Work task
Would you please return the lines of the entries below starting at the line that has "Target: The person" and ending at the line that has "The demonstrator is", both included, exactly as they are?

Supplied material
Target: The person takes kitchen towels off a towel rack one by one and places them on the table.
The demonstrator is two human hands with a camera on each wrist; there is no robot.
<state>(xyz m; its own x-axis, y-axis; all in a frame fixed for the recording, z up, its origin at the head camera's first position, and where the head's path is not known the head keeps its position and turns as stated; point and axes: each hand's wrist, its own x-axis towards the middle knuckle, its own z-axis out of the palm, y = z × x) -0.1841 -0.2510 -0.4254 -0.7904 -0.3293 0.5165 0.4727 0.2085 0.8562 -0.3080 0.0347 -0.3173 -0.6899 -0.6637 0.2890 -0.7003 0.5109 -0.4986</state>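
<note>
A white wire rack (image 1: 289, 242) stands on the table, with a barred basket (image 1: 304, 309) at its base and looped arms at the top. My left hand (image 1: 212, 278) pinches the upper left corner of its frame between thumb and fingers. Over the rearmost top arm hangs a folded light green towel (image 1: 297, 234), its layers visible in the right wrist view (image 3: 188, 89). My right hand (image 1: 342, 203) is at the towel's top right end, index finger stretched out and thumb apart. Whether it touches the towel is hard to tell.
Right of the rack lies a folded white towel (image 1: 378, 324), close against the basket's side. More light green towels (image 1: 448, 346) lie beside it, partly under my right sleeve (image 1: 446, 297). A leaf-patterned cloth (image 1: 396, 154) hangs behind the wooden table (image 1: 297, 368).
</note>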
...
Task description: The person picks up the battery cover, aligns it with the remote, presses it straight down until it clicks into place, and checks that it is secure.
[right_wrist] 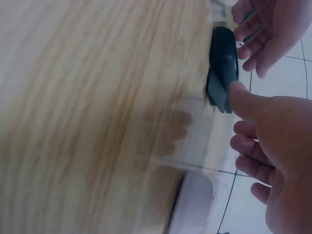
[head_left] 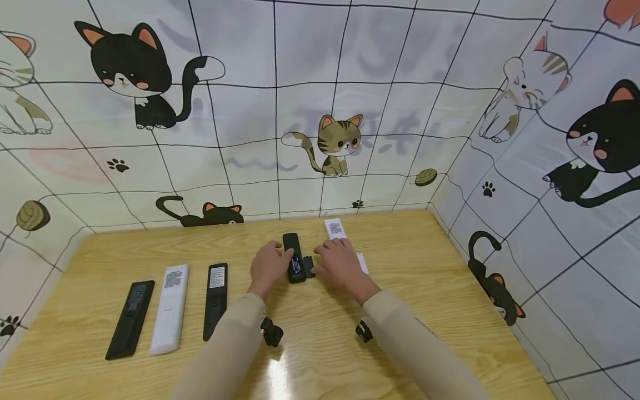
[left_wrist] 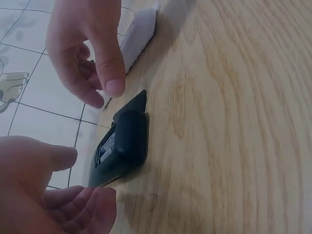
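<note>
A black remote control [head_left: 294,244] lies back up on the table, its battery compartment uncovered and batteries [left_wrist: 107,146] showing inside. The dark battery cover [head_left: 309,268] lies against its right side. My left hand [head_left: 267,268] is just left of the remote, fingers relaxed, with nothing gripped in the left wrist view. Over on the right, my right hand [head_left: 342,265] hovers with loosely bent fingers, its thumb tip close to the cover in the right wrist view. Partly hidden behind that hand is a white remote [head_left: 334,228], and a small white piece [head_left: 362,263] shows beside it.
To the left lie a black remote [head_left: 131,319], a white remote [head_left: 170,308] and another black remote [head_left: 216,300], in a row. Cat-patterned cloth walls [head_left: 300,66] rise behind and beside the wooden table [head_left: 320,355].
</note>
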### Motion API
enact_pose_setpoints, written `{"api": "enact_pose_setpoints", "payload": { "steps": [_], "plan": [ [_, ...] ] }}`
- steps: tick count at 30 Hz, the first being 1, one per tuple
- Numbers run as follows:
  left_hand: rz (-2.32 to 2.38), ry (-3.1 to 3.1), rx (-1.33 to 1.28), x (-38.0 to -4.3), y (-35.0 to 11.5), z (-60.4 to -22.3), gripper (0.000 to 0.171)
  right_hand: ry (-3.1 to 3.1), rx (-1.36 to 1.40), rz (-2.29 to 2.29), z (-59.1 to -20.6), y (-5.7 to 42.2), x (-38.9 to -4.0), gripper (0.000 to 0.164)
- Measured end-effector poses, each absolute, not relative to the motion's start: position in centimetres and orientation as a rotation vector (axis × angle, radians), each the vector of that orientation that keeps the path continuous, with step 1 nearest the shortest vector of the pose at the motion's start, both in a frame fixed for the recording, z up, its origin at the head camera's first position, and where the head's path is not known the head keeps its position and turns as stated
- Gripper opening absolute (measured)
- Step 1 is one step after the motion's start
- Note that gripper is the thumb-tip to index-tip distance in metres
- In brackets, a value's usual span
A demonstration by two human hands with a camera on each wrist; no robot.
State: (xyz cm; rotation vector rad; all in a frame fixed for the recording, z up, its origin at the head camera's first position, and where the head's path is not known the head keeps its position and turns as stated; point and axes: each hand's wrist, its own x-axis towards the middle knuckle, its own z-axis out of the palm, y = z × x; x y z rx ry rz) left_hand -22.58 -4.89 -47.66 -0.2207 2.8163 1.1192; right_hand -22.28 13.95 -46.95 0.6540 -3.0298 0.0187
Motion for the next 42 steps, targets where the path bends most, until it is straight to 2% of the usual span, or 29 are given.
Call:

Written response
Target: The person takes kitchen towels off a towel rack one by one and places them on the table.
The demonstrator is two human hands with a camera on each wrist; there is no robot.

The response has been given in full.